Once you complete these setup steps, you can test the setup by remotely sending a chassis status IPMI request to the server. You will be prompted to provide the password for the account with which you are connecting. If everything is set up correctly, the chassis status will appear on the local command line. From the command line of your management system, type the command shown in Listing 1:

[root@mgmt-vm ~]# ipmitool -I lan -H 192.168.1.120 -U root -a chassis status
Password:
System Power         : on
Power Overload       : false
Power Interlock      : inactive
Main Power Fault     : true
Power Control Fault  : false
Power Restore Policy : always-on
Last Power Event     :
Chassis Intrusion    : inactive
Front-Panel Lockout  : inactive
Drive Fault          : false
Cooling/Fan Fault    : false

Listing 1

The command syntax for ipmitool uses the options -I for the LAN interface, -H for identifying the host address for the remote system (192.168.1.120), -U for the username (in this example, we used root), and -a for prompting for the remote user password. This is followed by the command for the status you would like to check: chassis status.

There are other useful things we can do remotely using ipmitool. All of the examples provided in the previous section can be run remotely using the -I, -H, -U, and -a options of ipmitool. Adding multiple servers to a shell script would allow us to power off an entire rack or data center full of equipment quickly and easily from a single management system or workstation.

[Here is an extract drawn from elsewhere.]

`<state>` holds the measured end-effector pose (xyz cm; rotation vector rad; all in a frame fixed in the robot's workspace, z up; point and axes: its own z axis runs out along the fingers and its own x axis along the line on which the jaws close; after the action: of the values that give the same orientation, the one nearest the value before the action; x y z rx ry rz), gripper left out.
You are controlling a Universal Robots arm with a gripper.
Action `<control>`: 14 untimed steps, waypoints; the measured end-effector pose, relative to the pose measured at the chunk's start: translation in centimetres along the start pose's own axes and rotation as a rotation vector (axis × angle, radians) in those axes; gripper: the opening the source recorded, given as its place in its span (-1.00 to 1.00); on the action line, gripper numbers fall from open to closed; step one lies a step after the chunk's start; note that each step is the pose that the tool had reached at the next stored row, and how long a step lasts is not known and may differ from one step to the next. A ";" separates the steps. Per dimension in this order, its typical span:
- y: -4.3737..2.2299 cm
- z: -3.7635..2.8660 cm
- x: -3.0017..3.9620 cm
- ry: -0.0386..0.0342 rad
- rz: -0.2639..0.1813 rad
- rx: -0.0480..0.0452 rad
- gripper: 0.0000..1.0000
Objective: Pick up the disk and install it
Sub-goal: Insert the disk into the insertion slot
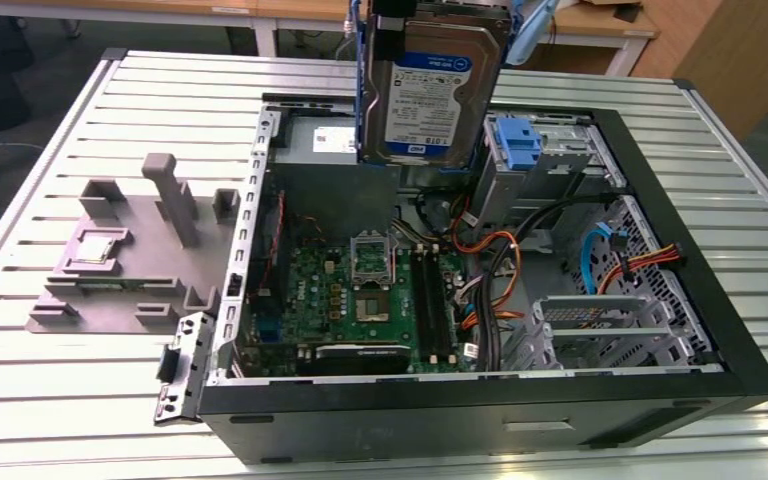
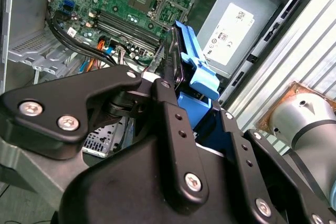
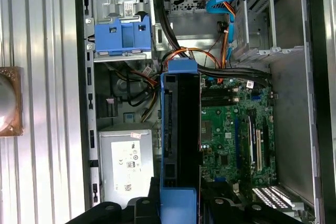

Here is an example of remotely switching off a server's power:

[root@rchase-oracle-linux-vm ~]# ipmitool -I lan -H 192.168.1.120 -U root -a chassis power cycle
Password:
Chassis Power Control: Cycle

We can also look at specific data about the server hardware in real time. For example, using the ipmitool sdr command, you can view the voltage and temperature of server components. In the example in Listing 2, we are looking at a Sun Fire X4170 M2 server's output. Each hardware vendor might provide the data in a slightly different format but should provide similar fields. Some of the output in this example has been truncated.

[root@test1 ~]# ipmitool sdr
sys.id           | 0x02              | ok
sys.intsw        | 0x00              | ok
sys.psfail       | 0x01              | ok
sys.tempfail     | 0x01              | ok
sys.fanfail      | 0x01              | ok
mb.t_amb         | 28 degrees C      | ok
mb.v_bat         | 2.78 Volts        | ok
mb.v_+3v3stby    | 3.25 Volts        | ok
mb.v_+3v3        | 3.29 Volts        | ok
mb.v_+5v         | 4.99 Volts        | ok
mb.v_+12v        | 12.22 Volts       | ok
mb.v_-12v        | -12.20 Volts      | ok
mb.v_+2v5core    | 2.56 Volts        | ok
mb.v_+1v8core    | 1.82 Volts        | ok
mb.v_+1v2core    | 1.22 Volts        | ok
fp.t_amb         | 21 degrees C      | ok
pdb.t_amb        | 21 degrees C      | ok
io.t_amb         | 19 degrees C      | ok

Listing 2

Information, such as the temperature of a system, provides information about the environmental conditions inside the data center and the cooling functionality of the server. The data found in this output can help you identify issues before they become larger problems. For example, information about voltages might be useful for detecting a pending power supply failure, or they can be used to monitor power levels if the servers are operated off a DC power source. Fan RPMs might reveal a fan that's about to fail or a potential hot spot inside the server that could be corroborated with a high-temperature reading. Let's look at a few more examples where IPMI can provide critical system status data.

System Status Features

The ipmitool chassis status command captures generic information about a server and what its current state is. In the example in Listing 3, we can see that the system is powered on and the power policy has been set to always-off. We also see there is a power supply that has either faulted or has a loose cable, as indicated by Main Power Fault being true. The test system has a second power supply that has a disconnected cable.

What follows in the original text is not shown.